Now the cluster is deployed, but we need to run some more playbooks in the specified order to setup services properly
-
Run the playbook "istio_deploy.yaml" to deploy istio --> "ansible-playbook istio_deploy.yaml" ALSO NOTE THE NODEPORT AT THE END OF PLAYBOOK
-
Run the playbook "jenkins_deploy.yml" to deloy Helm, Kubectl config(on jenkins node), and finally JenkinsServer
-
Take a note of the Jenkins default admin password at the end of playbook
-
Run the playbook "efk_deploy.yml" to deploy the EFK Stack --> "ansible-playbook efk_deploy.yml"
-
Note the exposed port of elasticsearch and kibana at the end of playbook to access the logging
NOTE You need to manually check(GCP Console) the masters external IP for accessing NodePort Services
Q 1,5,10 have been completed
####################################################
Q2,3,4,6,11 (Jenkins)(Helm)(Canary/BLueGreen)(Istio)

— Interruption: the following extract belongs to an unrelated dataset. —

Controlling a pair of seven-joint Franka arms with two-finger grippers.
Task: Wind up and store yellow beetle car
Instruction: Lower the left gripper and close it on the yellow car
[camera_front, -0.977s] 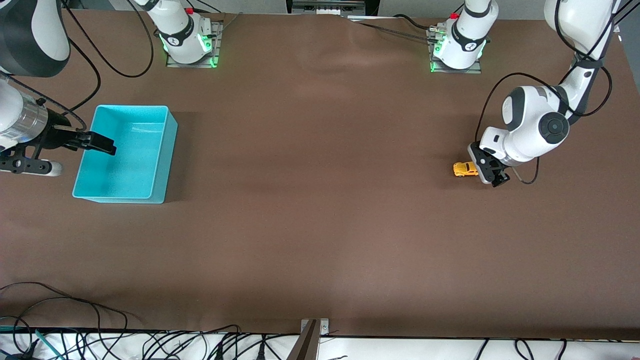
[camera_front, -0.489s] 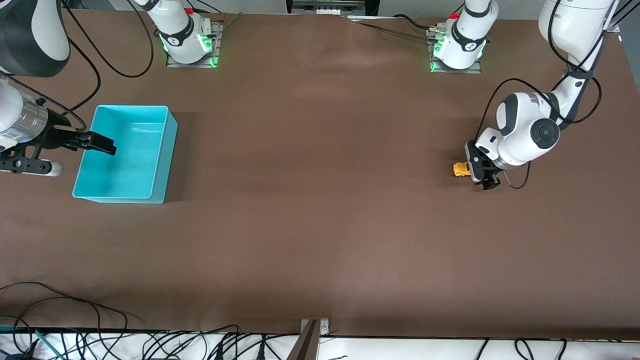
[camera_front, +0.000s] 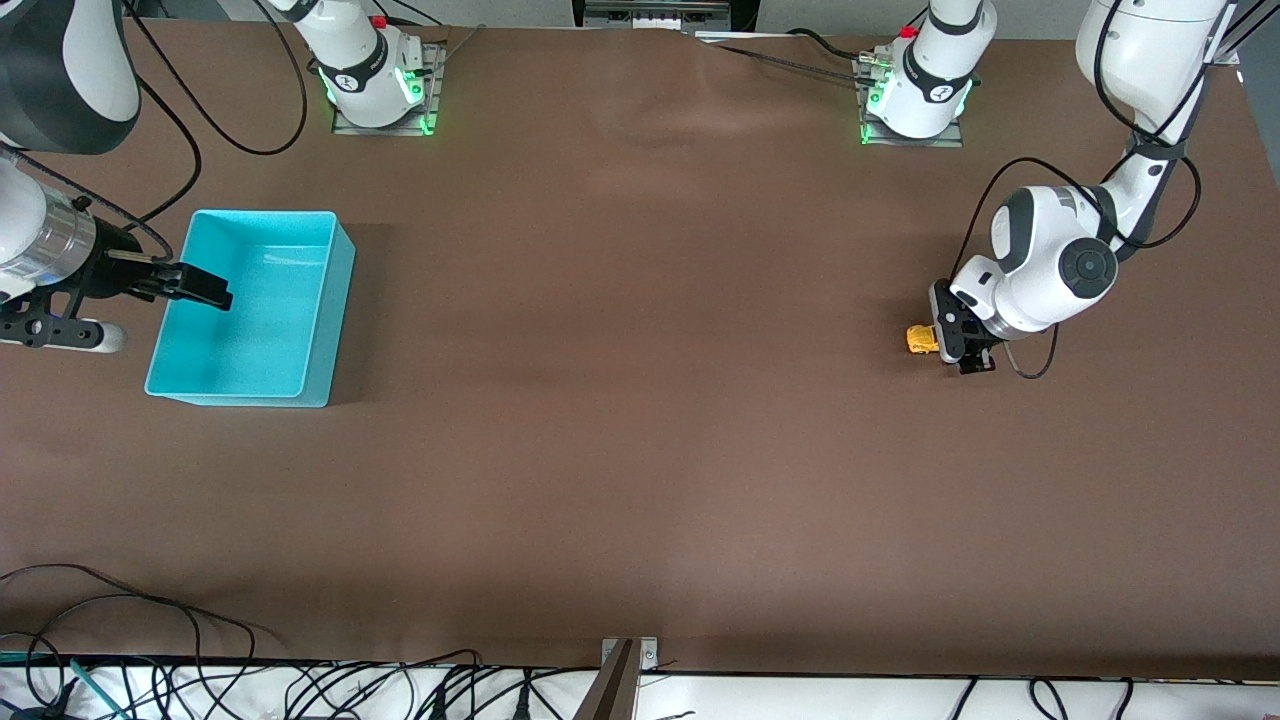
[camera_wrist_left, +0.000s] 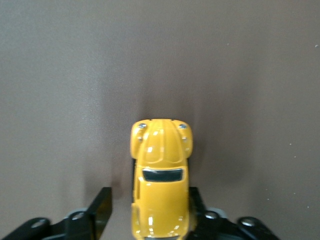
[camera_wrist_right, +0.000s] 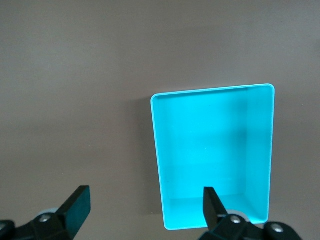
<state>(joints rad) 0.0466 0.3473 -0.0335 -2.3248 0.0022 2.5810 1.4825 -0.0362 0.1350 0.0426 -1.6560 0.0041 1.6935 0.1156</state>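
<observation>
L gripper (camera_wrist_left: 150, 220) has dropped onto the car (camera_wrist_left: 160, 177), fingers narrowing but w/ a gap on one side, so no grip yet; R gripper (camera_wrist_right: 142, 207) waits wide open over the bin (camera_wrist_right: 215, 155).

A high camera looks down across the whole brown table (camera_front: 640, 420) toward both robot bases. The left wrist camera looks straight down, close over the small yellow toy beetle car (camera_wrist_left: 160, 175). The right wrist camera looks down from higher over the turquoise plastic bin (camera_wrist_right: 215, 100). The front view shares both spots.
</observation>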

####################################################
-
Go to the Jenkins IP on port 8080
-
Use the noted password to unlock Jenkins
-
Click on "Install suggested plugins" (wait Patiently as it takes time for next page to load)
-
Create a user if required, else continue as admin and setup the IP Address as pre-written in jenkins
-
Create a github repo and copy and push the contents of this repo --> "https://github.com/crazystylus/Pipeline"
This repo contains the guestbook app divided into 2 charts (frontend,backend), the Jenkins file and Dockerfiles for 2 images and required files for Canary and blueGreen Deployment.
- Create 2 public dockerhub repos with names --> "phpredis" and "redisslave"
- Edit Jenkins file from the above Repo Line number 8,9 for correct USERNAME
- Correct image repostory name(USERNAME ONLY) in JenkinsFile Line 35 --> "phpRedis.image.repository=kartiksharma522/phpredis"
NOTE Don't forget to push the update back to your repo
-
Create global credential in Jenkins --> with id "docker-hub-credentials" specifying dockerhub username and password
-
Create Jenkins Pipeline as follows --> NewItem --> Give a name and Select Pipeline --> Select GitHub Project and "YourClonedID" --> GithubHookCheckoutSCM Then under Jenkins file --> SCM --> Git and Specify the same github url from above
-
Apply and Save and manually start the first BUILD
-
Go to your clone github repo --> Setting --> webhook --> add Webhook --> "http://JENKINS_IP:8080/github-webhook/" Then save
-
Any further push will automatically trigger a build
-
Although guestbook is exposed through nodeport, but IstioGateway must be used to see the Canary and BlueGreen Deployments
-
To verify the VirtualHosts in GoogleChrome use the following plugin --> "https://chrome.google.com/webstore/detail/virtual-hosts/aiehidpclglccialeifedhajckcpedom?hl=en"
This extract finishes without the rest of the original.